Hâlihazırda Mısır Cumhurbaşkanı Sisi ile Tunus Cumhurbaşkanı Sibsi arasındaki ortak payda derin başarısızlıklarıdır. Her iki ülkede de harekât dairesinin ve yerel piyonlarının stratejisi, halk devrimleriyle gelen yeni yönetimlerin iş yapmasını engelleyip onları başarısızlığa mahkum etmeye, ardından da bu başarısızlıklarını kullanarak mümkünse seçimler yoluyla, mümkün değilse askeri darbelerle iktidara geri dönmeye odaklıydı. Mesele şu ki kendinden evvelkilerin başarısızlığını bahane ederek “vatanı acilen kurtarma” bahanesiyle başa geçen Sisi ve Sibsi, çok çok daha büyük başarısızlıklara imza attı. Karşı-darbecilerin iktidarıyla bu iki ülkede ne ekonomide bir hareketlenme yaşandı ne de terör olayları ortadan kalktı; halkın şahit olduğu tek şey, isyan ettiği dışa bağımlılığın, yolsuzlukların, artan fakirliğin, şiddetin ve istikrarsızlığın geri dönmesi oldu.

Harekât dairesinin sırf gelecek devrimlere hazırlık için devasa paralar harcadığının ve ahmakça siyasetiyle, bir gün göğün başlarına yıkılabileceğinin farkında bile olmayan güçlerle anlaşıp onlara vaatlerde bulunduğunun açığa çıkması ne büyük bir maskaralık. Harekât dairesi, Türkiye’yi kolayca yutabilecek bir güce sahip olduğuna inanıyordu; ama dişleri paramparça döküldü. Türkiye’deki darbenin Mısır’daki darbeyle başlayan zaferleri taçlandıracağı vehmine kapıldı; ama gidişat tersine dönerek, Türkiye’deki darbenin sadece birkaç saat içinde başarısızlığa uğramasıyla birlikte hezimetin önü açıldı. Gün gelecek bu gidişat tamamen bir hezimetle son bulacak ve Mısır’daki darbe seneler sürse de önünde sonunda başarısızlığa uğrayacak. 
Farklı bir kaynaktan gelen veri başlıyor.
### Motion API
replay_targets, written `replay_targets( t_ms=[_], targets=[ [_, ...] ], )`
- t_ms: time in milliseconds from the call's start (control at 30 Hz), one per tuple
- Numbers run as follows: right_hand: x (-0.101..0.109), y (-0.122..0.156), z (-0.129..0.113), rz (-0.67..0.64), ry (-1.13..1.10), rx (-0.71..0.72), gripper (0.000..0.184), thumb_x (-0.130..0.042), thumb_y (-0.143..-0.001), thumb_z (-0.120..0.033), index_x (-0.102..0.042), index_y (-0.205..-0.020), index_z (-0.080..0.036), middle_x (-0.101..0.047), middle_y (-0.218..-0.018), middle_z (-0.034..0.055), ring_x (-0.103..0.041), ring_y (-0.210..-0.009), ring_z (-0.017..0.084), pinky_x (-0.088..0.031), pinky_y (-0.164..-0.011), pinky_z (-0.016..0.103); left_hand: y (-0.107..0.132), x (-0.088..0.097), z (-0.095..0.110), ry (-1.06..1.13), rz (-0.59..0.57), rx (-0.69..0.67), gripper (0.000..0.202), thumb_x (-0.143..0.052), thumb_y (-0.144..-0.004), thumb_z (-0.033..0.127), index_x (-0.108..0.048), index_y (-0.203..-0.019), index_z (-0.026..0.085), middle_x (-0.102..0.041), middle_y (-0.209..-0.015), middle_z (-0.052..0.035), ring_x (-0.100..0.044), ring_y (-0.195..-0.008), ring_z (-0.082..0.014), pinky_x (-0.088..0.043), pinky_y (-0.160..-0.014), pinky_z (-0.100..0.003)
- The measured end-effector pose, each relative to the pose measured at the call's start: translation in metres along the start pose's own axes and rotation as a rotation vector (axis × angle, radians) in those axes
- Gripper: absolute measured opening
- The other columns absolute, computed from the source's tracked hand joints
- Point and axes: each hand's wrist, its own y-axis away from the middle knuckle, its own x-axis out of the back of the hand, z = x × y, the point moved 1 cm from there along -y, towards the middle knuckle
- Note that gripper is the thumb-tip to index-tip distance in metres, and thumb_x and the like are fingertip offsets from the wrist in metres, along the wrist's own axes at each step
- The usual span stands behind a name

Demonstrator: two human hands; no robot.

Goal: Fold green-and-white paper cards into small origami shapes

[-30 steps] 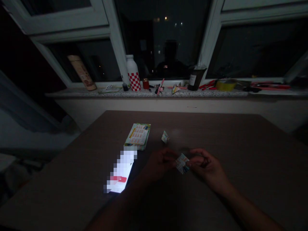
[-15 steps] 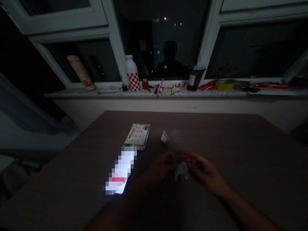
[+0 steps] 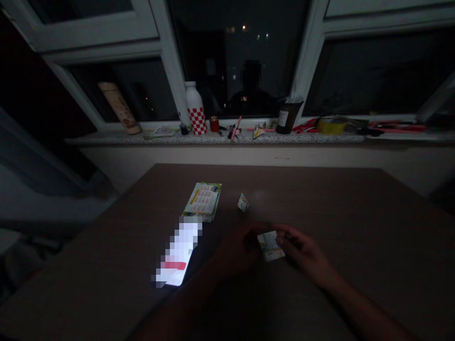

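Observation:
Between my two hands is a small folded piece of printed paper (image 3: 270, 247), with white, green and orange print facing up. My right hand (image 3: 302, 248) pinches its right edge, thumb on top. At its left edge, my left hand (image 3: 238, 248) has closed fingers against the paper; deep shadow hides much of its grip. Beyond the hands stands a small pointed folded-paper piece (image 3: 243, 202) on the table. A stack of printed cards (image 3: 203, 199) lies to its left.
A lit phone (image 3: 179, 251) lies on the brown table (image 3: 337, 203), left of my left forearm. Along the windowsill (image 3: 156, 138) stand a checkered bottle (image 3: 196, 111), a tan bottle (image 3: 120, 108), a small red jar (image 3: 214, 124), a drink cup (image 3: 288, 116) and yellow tape (image 3: 332, 126).
The folded paper has turned between my hands, showing a different, flatter printed face. My left hand has shifted slightly and its fingers have moved at the paper's left edge.

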Motion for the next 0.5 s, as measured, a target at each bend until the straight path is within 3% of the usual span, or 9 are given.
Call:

Her halükarda tüm ülkelerdeki karşı-devrimci güçler için geri sayım başladı. Zira karşı-darbeciler düzenledikleri askeri darbeler, terör saldırıları ve sahte seçimler üzerinden heybelerinde her ne varsa ortaya döktüler. Arap halklarına gelince, özellikle Türk halkının verdiği manevi moral motivasyondan sonra, onların heybesinde hala daha harekât dairesinin ve yerli piyonlarının gücünün yeteceğinden çok daha fazlası var. Şüphesiz her gecenin bir sabahı vardır.